-- Assignment --
When you reach the line that contains "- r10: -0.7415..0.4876" in the data below, start reproducing lines exactly, and stop after the line that contains "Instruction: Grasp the".
*** Block opens ***
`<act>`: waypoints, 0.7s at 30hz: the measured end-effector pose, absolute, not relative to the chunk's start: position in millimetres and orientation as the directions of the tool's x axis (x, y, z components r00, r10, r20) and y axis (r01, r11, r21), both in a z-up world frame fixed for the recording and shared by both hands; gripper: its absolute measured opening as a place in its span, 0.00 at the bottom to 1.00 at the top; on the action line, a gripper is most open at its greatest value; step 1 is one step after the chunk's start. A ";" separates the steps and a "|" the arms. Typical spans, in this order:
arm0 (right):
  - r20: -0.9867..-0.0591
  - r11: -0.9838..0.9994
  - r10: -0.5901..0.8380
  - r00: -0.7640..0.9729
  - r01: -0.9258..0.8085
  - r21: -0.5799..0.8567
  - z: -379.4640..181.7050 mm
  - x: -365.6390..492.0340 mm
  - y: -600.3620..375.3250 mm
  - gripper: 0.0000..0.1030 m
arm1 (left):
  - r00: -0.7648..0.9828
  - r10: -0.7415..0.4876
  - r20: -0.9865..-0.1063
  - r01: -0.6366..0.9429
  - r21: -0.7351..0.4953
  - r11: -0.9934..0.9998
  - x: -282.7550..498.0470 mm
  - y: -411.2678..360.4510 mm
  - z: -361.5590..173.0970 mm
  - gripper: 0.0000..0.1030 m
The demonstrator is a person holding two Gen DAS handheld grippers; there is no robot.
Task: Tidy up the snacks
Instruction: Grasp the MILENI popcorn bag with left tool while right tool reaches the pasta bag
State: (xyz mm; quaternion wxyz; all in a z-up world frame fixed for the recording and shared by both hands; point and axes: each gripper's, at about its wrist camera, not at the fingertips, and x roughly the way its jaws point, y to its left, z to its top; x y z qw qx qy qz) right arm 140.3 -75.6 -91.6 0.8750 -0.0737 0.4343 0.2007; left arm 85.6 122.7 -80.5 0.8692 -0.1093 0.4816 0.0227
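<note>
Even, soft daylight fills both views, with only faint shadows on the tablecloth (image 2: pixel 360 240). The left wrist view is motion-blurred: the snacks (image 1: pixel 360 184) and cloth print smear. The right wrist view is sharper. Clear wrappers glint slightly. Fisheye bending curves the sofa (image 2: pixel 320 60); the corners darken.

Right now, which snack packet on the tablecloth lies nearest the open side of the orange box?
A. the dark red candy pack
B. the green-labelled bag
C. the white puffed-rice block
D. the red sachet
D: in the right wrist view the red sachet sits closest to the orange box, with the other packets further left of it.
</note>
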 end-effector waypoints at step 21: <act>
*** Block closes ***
-- Response box --
  - r10: -0.7415..0.4876
  - r20: -0.9865..-0.1063
  - r01: -0.6366..0.9429
  - r21: -0.7351..0.4953
  - r11: -0.9934..0.9998
  - x: -282.7550..498.0470 mm
  - y: -411.2678..360.4510 mm
  - z: -361.5590..173.0970 mm
  - gripper: 0.0000..0.1030 m
The demonstrator is a person holding two Gen DAS handheld grippers; there is no robot.
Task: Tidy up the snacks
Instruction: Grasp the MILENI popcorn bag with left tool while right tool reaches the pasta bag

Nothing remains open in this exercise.